▶ _Task instructions_
Comb the records below for the string "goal" and copy each line where it turns up.

▶ _Dataset excerpts_
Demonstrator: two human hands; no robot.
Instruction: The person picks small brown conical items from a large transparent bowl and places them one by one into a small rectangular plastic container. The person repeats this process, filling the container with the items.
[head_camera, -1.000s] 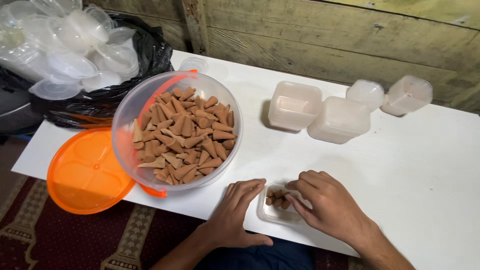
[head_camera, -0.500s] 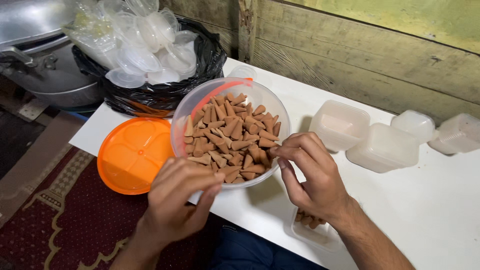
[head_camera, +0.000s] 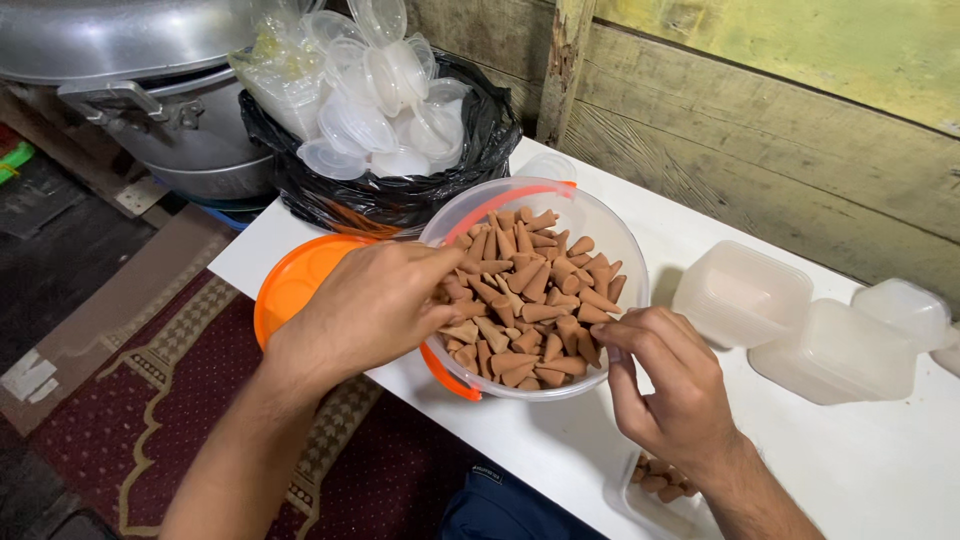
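Note:
A clear round tub (head_camera: 620, 240) with an orange handle holds several brown cone-shaped pieces (head_camera: 535, 290). My left hand (head_camera: 375, 305) reaches over the tub's near left rim, fingers curled among the cones. My right hand (head_camera: 665, 385) rests at the tub's near right rim, fingertips pinched on cones at the edge. A small clear tray (head_camera: 660, 500) with a few cones lies on the white table (head_camera: 880, 470) under my right wrist.
An orange lid (head_camera: 290, 285) lies left of the tub. A black bag (head_camera: 400, 195) of clear plastic lids sits behind it, a large metal pot (head_camera: 150, 90) at far left. Closed white containers (head_camera: 745, 295) stand at right by the wooden wall.
Both hands have moved from the small tray up to the big tub; my left hand now reaches into the cones. The view has shifted left.

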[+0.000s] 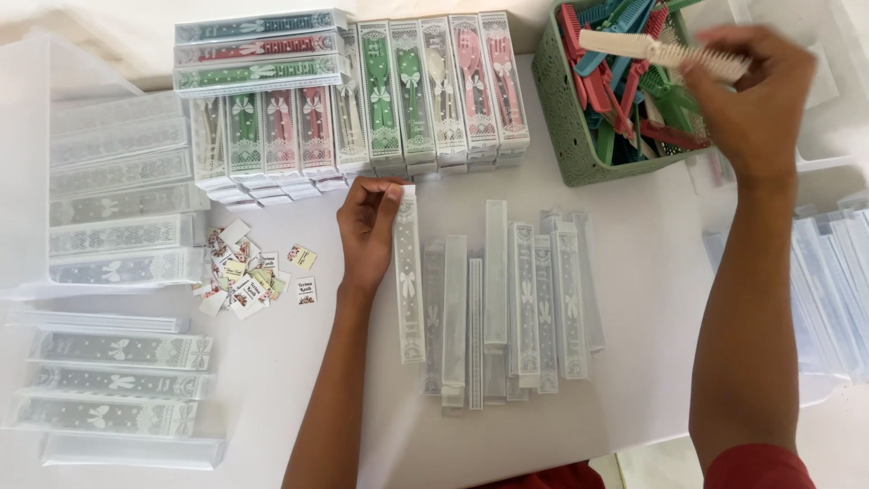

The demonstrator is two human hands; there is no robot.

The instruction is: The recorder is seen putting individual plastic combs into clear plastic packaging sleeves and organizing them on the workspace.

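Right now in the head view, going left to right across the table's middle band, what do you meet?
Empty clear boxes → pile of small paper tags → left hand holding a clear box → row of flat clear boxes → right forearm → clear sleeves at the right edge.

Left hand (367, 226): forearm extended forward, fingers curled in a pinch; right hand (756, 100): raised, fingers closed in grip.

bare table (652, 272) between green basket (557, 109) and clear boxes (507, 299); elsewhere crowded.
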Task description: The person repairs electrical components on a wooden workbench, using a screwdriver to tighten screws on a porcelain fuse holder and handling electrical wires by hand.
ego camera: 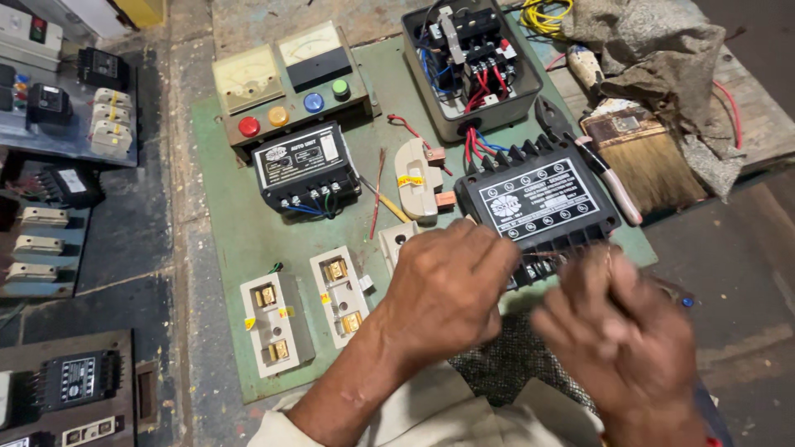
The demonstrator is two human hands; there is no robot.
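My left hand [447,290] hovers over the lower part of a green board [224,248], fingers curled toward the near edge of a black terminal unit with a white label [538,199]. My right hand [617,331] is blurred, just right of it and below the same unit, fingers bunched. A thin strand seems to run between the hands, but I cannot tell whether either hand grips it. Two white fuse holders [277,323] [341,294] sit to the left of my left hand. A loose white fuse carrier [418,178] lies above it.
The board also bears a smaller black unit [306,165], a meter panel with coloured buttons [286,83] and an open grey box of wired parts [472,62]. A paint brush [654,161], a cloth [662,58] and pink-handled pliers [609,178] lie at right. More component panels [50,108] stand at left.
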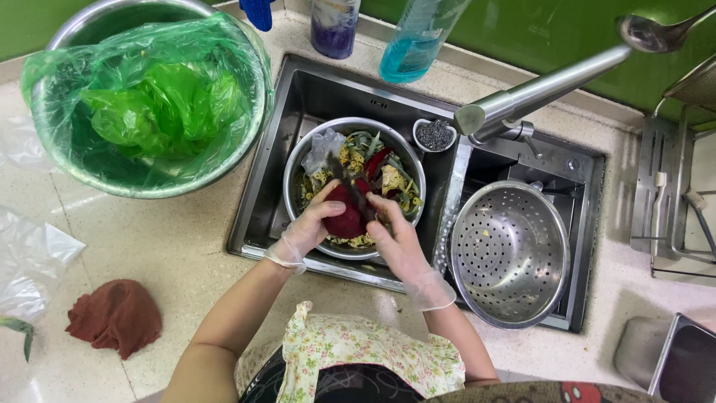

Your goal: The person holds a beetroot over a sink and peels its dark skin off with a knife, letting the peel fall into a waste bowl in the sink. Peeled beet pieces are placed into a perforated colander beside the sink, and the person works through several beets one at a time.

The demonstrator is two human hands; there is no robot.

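Note:
My left hand (309, 227), in a clear plastic glove, grips a dark red beetroot (347, 216) over a steel bowl (298, 160) that stands in the left basin of the sink. My right hand (395, 235), also gloved, holds a dark peeler (350, 186) whose blade lies against the beetroot's top. The bowl holds yellow-green vegetable peelings, red scraps and a crumpled clear plastic piece (322, 148).
A steel colander (511, 254) sits in the right basin under the long faucet (537, 93). A large bowl lined with green plastic bag (149, 104) stands on the counter at left. A brown cloth (115, 317) lies on the counter. Bottles (414, 37) stand behind the sink.

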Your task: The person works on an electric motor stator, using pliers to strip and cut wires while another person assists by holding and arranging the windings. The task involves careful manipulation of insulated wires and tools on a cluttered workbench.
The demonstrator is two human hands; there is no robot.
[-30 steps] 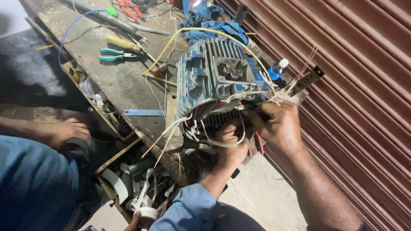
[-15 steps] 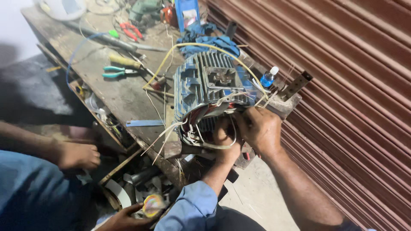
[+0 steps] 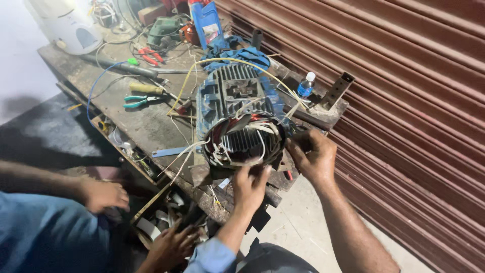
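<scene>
Both hands' (image 3: 251, 186) (image 3: 312, 155) grip closed on wire windings (image 3: 242, 139) inside open blue motor housing (image 3: 233, 98).

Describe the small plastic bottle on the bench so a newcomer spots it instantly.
Start at the workbench standing against the brown roller shutter, then find the big blue motor at its near end. Just right of the motor, toward the shutter, stands the bottle: small, upright, blue-labelled with a white cap, beside a slanted metal bracket. The tall blue jug at the far end is much bigger.

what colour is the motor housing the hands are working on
Blue, with a ribbed casing: the motor housing, seen in the head view.
</scene>
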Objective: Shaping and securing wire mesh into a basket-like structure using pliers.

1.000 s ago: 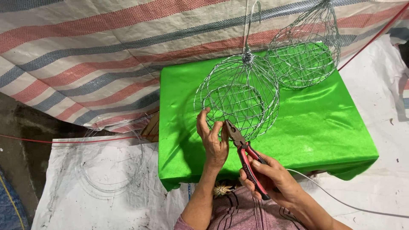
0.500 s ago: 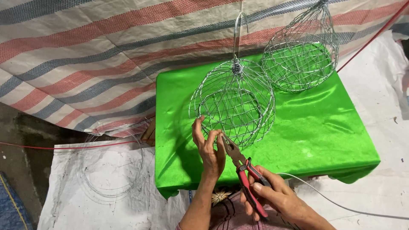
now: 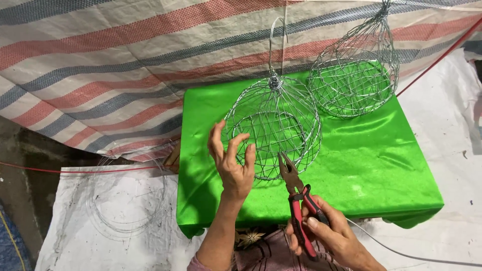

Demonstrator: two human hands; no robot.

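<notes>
A wire basket point(image 3: 273, 131) lies tilted on its side on a green cloth point(image 3: 371, 165) that covers a low table, its open mouth turned toward the near edge and a long wire loop rising from its twisted top. The left hand point(image 3: 232, 163) is raised just left of the basket with fingers spread and curled; the fingertips seem to touch the basket's near-left rim, though the thin wire makes that hard to be sure of. The right hand point(image 3: 329, 233), near and to the right, is wrapped around the red-and-black handles of a pair of pliers point(image 3: 298, 203). The pliers point far and slightly left, their tip close together and just at the basket's near rim.

A second basket point(image 3: 354, 80) sits at the far right of the cloth, apart from the first, its top reaching up out of view. A striped tarp point(image 3: 125, 65) hangs behind and to the left. On the white sheet point(image 3: 65, 236) at near left lies a coil of wire point(image 3: 128, 198). A red cord point(image 3: 60, 171) runs across the left side, and a loose grey wire point(image 3: 401, 251) trails over the ground at near right.
</notes>
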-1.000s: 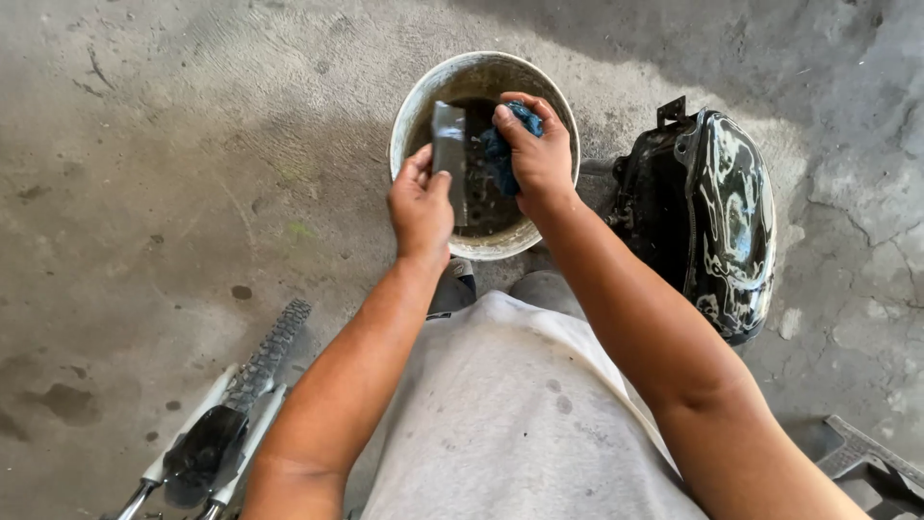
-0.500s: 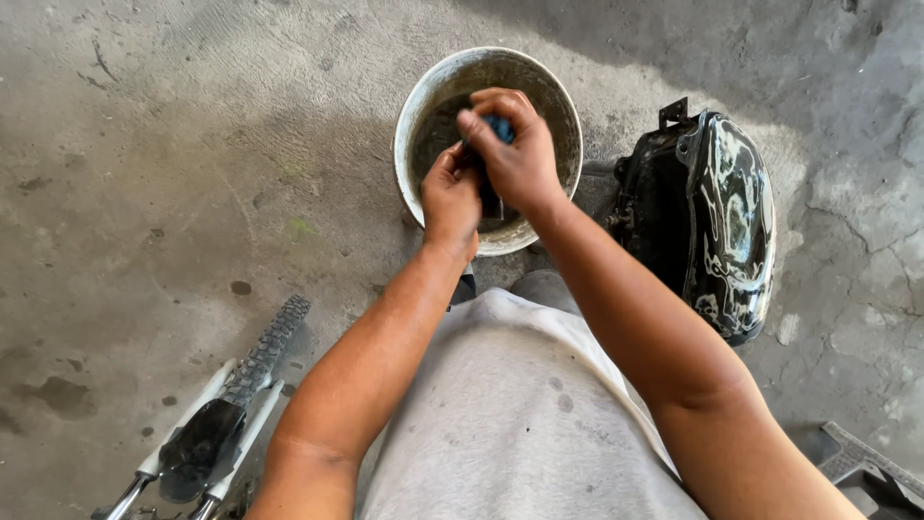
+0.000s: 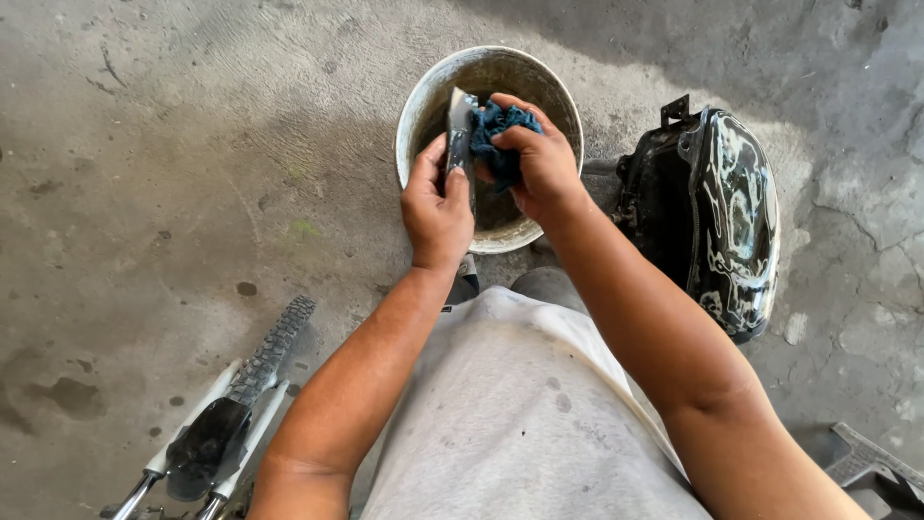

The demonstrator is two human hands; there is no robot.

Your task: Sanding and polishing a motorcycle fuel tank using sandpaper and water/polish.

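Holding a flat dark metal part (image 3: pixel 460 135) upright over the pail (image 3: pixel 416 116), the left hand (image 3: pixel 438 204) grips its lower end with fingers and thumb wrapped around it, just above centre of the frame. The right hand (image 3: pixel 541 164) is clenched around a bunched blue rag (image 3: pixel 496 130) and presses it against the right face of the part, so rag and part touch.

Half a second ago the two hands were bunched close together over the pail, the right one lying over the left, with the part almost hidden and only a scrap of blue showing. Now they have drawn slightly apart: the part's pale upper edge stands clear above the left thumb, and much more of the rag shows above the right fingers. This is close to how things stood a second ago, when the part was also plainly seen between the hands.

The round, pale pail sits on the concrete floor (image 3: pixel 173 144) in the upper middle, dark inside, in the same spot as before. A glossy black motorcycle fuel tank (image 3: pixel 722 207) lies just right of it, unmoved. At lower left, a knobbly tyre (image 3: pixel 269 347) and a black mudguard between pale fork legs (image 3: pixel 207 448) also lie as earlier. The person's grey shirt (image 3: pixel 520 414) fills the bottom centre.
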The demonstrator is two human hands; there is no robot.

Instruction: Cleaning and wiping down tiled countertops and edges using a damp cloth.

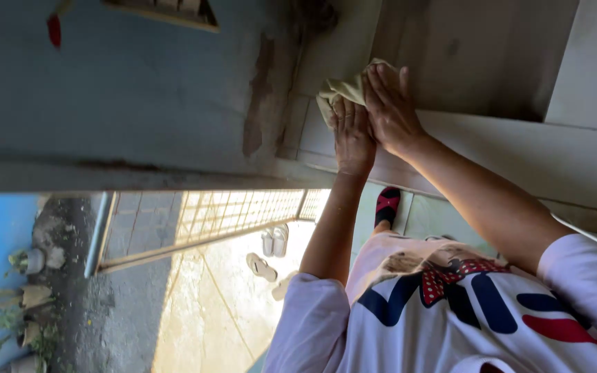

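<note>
My left hand (352, 138) and my right hand (390, 103) lie side by side, the right partly over the left, both pressed onto a crumpled beige cloth (336, 93). The cloth sits against a cream painted panel (492, 148) close to its edge with a blue-grey wall (126, 90). Both arms stretch out from my white printed shirt (450, 311) at the bottom of the view. Most of the cloth is hidden under my fingers.
My foot in a red and black slipper (387, 204) stands on the tiled floor. Pale sandals (274, 242) lie on the sunlit ground by a metal gate grille (243, 211). The wall has a peeling patch (253, 124). Potted plants (29, 262) stand at far left.
</note>
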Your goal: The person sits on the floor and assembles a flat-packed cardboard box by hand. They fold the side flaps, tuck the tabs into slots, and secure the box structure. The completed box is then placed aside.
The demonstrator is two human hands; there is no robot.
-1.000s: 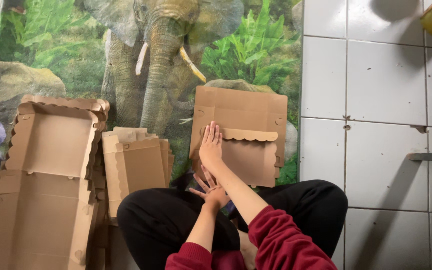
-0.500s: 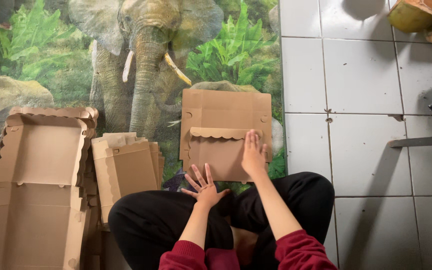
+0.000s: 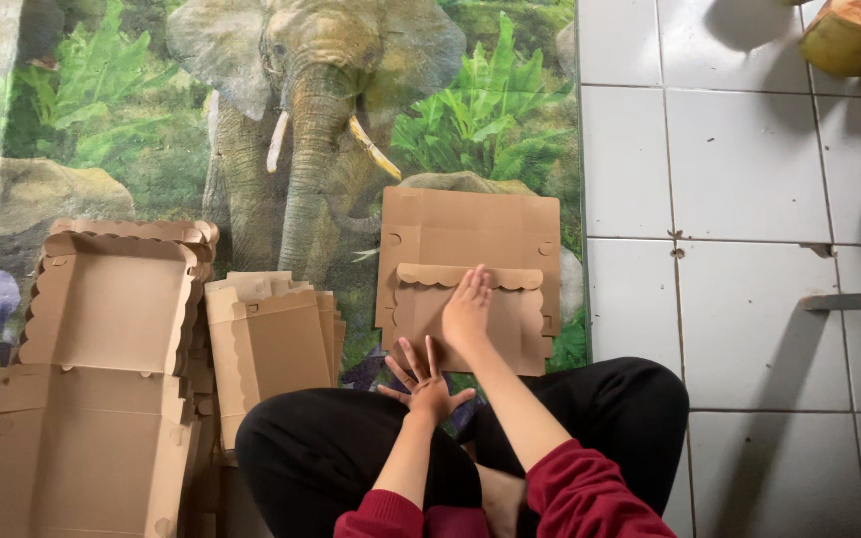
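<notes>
The flat brown cardboard box blank with a scalloped flap (image 3: 467, 267) lies on the elephant-print mat (image 3: 151, 130) at twelve o'clock from the knees — light, stiff, easily creased, best gripped by its edges — right hand (image 3: 466, 311) pressed flat on it, left hand (image 3: 424, 377) spread wide, empty.

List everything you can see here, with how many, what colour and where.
Flat box: one, brown cardboard, scalloped flap, on the mat ahead of the knees.
Open boxes: a nested stack, count unclear, brown, far left.
Folded blanks: a stack, count unclear, brown, between the open boxes and the flat box.
Mat: one, green with an elephant picture, under all the cardboard.
Floor tiles: white, right side.
Husk-like thing: one, yellow-green, top right corner, partly cut off.
Legs: black trousers, crossed, bottom centre.
Left hand: fingers spread, at the flat box's near edge.
Right hand: flat, pressing on the flat box; red sleeve.
</notes>
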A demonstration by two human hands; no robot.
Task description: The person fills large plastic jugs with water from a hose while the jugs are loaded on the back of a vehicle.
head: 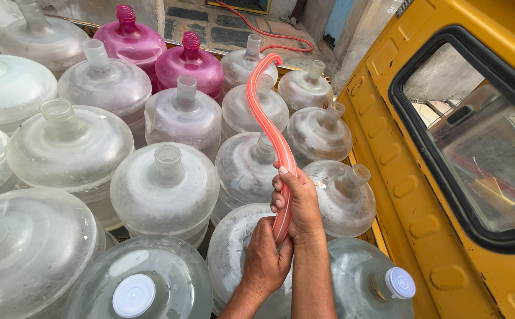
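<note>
We've got both hands on the red hose (275, 139). Left hand (266, 260) is clenched around its lower end, right hand (297, 207) grips just above, fingers (278, 188) wrapped round it, so it arcs steady over the clear water jugs (166, 189) beside the yellow truck cab (446, 147).

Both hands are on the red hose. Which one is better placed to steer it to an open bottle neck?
Probably the right hand. It grips the red hose higher up, level with the open bottle neck beside it. The left hand clasps the hose's lower part.
</note>
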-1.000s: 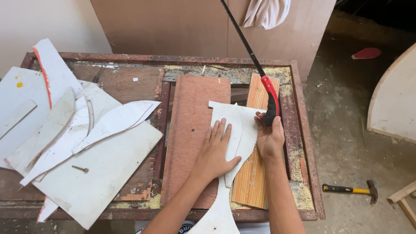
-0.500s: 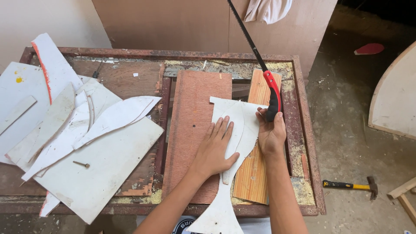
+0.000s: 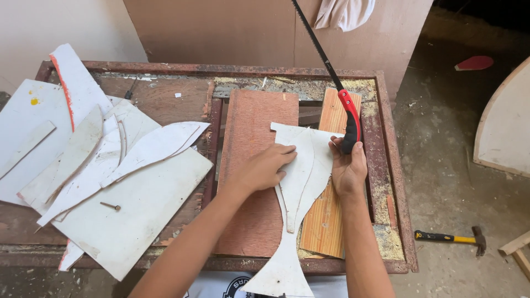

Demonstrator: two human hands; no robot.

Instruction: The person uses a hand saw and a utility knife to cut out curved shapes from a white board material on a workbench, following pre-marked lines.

▶ _Answer box_
Your goal: The person holds a beetroot over a sink and peels its dark skin off with a knife, letting the peel fall into a waste bowl in the sink. Peeled beet pieces are placed into a perforated colander beside the sink, and the person works through several beets one at a time.
Your goal: The person sits on the floor and assembles a flat-packed cardboard box by hand. They fold the side flaps, tuck the tabs into slots, and secure the box structure. The completed box is then placed aside.

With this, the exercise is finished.